Beyond Sahodari, Kalki is also the CEO of UpGenius Innovations LLP, a luxury brand producing unique limited edition clothing. It reflects her belief that economic agency and creative enterprise are inseparable from the larger fight for equality.

On Corporate Inclusion
Kalki is sceptical of the version of inclusion that has become fashionable in corporate India. She distinguishes between changing a logo to a rainbow for one month and what meaningful inclusion actually requires. The latter, she says, means hiring trans people at all levels rather than as “diversity tokens.” It means gender-neutral restrooms, inclusive insurance, and, most importantly, a culture where a trans person can work without being “the office of curiosity” and where they feel they belong.
If she could change one thing structurally in India right now, it would be to equalise punishment for crimes against transgender persons. “The law suggests that a trans life is ‘worth less’ by providing shorter sentences for our attackers,” she said. “Structural equality begins with the principle that every body is equally sacred under the law.”
What Keeps Her Going
Activism is exhausting work, and Kalki does not pretend otherwise. On the hardest days, she said, she returns to the memory of those who were lost, including Manju, who died without justice. She also looks at the younger generation of trans activists, those who are bold, educated, and fearless. “Knowing that the ‘Red Wall’ of silence is finally cracking keeps me standing.”
The state of the community today, she says, is one of “contradictory progress.” There are transgender doctors and pilots. There are also thousands living in extreme poverty. The biggest remaining gap, in her view, is educational and political inclusion. “We are still spoken for by others. Until trans people are in the rooms where laws are written and budgets are passed, the ‘protection’ offered will always be insufficient.”
The Future She Is Building
Looking ahead, Kalki wants to expand Sahodari’s artisanal projects globally, putting what she calls “Trans Hands” behind “Timeless Crafts” on the world map. She wants to create a permanent archive of transgender history through art, so that no future trans person ever feels they do not belong anywhere.
Her vision of dignity is specific and human. “Dignity is a world where a trans child can grow up in their own home, attend their local school, and pursue their dreams without having to ‘sever’ their ties to their family or their past to survive.”
And her definition of purpose, shared with The Logical Indian, is perhaps the most complete summary of everything she has built her life around: “Purpose is the act of turning my personal scars into a map for others to find their way out of the dark. It is the unwavering belief that through art, poetry, theatre, music and love, we can rewrite history.”

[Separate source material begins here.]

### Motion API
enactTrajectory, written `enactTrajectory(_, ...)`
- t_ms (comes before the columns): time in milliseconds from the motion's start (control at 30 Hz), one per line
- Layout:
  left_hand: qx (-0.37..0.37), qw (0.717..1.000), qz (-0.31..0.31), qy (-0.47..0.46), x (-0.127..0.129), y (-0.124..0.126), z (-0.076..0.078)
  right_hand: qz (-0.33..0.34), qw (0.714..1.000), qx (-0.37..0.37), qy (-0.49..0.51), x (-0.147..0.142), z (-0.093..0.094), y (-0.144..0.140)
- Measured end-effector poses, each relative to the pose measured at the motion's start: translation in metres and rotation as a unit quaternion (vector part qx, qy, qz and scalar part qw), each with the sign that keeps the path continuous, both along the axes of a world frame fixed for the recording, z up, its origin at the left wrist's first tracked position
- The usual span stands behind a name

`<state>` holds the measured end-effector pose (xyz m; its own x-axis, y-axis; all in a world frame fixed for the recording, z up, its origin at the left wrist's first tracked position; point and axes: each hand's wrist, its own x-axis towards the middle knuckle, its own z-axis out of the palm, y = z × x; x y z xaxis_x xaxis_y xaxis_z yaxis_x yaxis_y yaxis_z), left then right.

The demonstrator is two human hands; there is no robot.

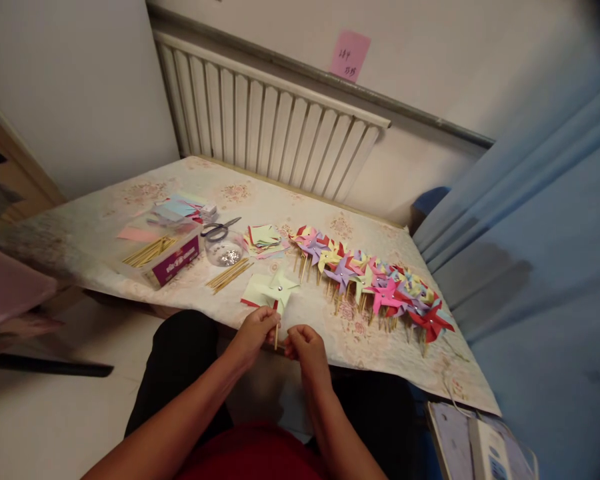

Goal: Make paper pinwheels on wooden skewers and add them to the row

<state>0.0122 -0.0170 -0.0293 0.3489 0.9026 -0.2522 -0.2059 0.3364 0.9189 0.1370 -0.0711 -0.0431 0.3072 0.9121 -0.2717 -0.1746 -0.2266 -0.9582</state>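
Both left hand (257, 331) and right hand (304, 345) pinch the upright stick (277, 333), pale green pinwheel (271, 291) topmost

From my remote feed: a pale green pinwheel (273, 291) with a red underside, a cream floral tablecloth (330, 320), a row of pink, purple, yellow and red pinwheels (375, 280), a magenta-labelled box (173, 260), a pink note (350, 55) and blue curtain (540, 267).

one scissors (221, 229), one clear bowl (225, 251), one radiator (275, 130)
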Motion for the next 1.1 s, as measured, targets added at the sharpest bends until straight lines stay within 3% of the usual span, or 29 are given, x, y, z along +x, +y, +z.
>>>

The Logical Indian’s Perspective
Kalki Subramaniam’s journey is not just one person’s story. It is a mirror held up to a society that has long looked away. When a law meant to protect a community instead demands that they prove who they are through medical checks, something is fundamentally broken. India has made progress, but progress that does not reach the most vulnerable is incomplete. True inclusion means trans people in classrooms, courtrooms, and cabinet rooms, not just in welfare schemes. As Kalki says, every body is equally sacred under the law. It is time our systems reflected that. Do you think India is doing enough for its transgender community?